## What is required:
Please count the lines in the data below that mention the word "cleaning", then give only the total.

## Records provided:
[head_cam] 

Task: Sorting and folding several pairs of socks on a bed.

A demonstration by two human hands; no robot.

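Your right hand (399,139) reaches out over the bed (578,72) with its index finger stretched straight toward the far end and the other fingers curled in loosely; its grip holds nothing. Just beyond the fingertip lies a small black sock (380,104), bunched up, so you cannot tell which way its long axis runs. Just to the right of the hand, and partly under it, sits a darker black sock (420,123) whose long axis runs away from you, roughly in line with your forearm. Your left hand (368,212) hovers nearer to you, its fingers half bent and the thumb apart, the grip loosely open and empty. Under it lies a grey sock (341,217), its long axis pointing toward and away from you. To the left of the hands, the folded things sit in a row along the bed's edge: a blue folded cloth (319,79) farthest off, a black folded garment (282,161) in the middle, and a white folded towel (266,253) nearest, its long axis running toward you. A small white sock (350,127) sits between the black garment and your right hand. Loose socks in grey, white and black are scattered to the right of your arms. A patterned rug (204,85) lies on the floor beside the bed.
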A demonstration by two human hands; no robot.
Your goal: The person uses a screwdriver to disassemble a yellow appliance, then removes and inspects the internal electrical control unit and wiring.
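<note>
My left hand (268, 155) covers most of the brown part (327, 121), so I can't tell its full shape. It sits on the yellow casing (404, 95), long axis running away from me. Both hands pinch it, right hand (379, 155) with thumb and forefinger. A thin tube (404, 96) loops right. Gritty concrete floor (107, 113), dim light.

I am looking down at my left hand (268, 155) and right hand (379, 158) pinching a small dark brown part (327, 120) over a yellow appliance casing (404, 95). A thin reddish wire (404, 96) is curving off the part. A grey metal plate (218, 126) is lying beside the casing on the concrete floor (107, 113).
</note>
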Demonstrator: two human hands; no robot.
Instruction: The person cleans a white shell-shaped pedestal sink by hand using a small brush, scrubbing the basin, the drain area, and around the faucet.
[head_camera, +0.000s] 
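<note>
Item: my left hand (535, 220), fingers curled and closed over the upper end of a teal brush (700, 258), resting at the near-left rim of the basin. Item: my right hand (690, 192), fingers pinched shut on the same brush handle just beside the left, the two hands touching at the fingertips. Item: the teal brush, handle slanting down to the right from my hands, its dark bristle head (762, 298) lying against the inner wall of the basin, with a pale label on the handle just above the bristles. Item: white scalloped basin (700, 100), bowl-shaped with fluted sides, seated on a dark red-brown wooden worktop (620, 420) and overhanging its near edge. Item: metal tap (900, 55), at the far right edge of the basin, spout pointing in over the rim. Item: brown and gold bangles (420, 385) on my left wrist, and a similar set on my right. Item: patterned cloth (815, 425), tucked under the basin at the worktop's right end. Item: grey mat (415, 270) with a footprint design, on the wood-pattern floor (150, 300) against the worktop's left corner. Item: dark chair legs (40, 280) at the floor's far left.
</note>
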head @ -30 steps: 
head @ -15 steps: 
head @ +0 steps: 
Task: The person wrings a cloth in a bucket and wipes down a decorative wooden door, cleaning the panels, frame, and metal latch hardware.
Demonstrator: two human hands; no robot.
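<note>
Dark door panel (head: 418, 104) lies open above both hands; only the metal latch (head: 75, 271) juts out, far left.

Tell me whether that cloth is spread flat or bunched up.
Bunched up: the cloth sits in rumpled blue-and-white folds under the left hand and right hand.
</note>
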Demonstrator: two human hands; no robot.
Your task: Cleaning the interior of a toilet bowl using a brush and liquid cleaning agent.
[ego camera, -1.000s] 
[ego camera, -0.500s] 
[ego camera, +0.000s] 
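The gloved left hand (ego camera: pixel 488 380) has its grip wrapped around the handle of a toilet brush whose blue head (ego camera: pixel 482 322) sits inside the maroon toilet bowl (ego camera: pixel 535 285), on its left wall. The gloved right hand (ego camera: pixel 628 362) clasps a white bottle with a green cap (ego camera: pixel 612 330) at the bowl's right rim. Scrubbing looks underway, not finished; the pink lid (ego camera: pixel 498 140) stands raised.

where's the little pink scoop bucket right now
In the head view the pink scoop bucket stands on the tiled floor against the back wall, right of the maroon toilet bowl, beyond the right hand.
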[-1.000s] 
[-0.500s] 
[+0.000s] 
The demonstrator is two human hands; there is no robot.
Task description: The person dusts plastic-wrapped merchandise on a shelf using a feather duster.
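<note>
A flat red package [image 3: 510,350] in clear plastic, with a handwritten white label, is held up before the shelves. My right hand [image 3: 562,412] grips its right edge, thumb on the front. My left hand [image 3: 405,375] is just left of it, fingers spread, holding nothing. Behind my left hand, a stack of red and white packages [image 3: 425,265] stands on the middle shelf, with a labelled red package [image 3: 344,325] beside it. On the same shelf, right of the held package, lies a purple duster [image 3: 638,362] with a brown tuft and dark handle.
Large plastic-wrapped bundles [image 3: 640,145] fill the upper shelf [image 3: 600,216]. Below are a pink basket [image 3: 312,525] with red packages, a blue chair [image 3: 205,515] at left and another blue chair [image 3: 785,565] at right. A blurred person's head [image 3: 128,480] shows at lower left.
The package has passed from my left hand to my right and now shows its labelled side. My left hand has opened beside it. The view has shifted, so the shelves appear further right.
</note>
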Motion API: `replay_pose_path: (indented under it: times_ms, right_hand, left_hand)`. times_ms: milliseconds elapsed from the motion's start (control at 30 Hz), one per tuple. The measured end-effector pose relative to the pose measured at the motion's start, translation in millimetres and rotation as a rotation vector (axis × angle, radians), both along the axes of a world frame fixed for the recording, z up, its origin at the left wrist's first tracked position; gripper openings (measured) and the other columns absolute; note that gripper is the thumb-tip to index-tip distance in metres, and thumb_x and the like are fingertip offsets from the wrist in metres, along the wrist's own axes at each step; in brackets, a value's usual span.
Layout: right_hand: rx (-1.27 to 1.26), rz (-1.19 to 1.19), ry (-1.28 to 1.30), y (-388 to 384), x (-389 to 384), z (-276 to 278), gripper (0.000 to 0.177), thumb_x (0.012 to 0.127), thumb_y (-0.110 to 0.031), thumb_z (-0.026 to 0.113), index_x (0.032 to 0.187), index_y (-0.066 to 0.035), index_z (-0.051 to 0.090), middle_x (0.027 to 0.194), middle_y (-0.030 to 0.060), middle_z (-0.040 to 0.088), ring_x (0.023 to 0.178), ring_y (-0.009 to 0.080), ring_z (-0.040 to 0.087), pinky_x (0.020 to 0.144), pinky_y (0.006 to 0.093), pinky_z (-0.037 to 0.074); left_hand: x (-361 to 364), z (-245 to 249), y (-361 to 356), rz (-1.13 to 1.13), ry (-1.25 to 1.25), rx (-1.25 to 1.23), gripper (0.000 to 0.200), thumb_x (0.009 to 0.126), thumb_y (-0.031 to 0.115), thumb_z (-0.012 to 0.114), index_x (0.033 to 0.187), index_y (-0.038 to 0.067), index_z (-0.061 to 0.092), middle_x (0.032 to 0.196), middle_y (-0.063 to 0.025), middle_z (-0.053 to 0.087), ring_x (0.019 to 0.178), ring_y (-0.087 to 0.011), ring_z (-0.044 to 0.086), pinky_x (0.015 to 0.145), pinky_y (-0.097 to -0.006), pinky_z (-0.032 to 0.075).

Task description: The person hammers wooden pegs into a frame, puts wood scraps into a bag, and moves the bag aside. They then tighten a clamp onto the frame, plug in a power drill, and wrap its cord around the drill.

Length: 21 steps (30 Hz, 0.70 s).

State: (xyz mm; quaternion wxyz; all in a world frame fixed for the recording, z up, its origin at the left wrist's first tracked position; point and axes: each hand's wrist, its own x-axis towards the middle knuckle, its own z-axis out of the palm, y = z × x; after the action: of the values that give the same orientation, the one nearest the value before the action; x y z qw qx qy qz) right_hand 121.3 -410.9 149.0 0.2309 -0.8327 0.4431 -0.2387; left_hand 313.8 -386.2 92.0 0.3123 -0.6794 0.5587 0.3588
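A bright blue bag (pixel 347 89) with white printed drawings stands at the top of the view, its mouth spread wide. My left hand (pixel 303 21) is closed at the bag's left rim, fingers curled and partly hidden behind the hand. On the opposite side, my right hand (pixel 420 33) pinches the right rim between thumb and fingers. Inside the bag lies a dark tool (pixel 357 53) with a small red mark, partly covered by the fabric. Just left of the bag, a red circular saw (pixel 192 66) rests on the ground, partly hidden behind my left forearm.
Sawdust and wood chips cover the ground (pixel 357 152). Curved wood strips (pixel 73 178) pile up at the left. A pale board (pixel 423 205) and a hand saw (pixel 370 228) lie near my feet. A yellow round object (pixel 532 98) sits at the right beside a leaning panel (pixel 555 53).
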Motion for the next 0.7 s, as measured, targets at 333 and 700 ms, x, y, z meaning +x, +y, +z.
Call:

## Solution to the problem:
2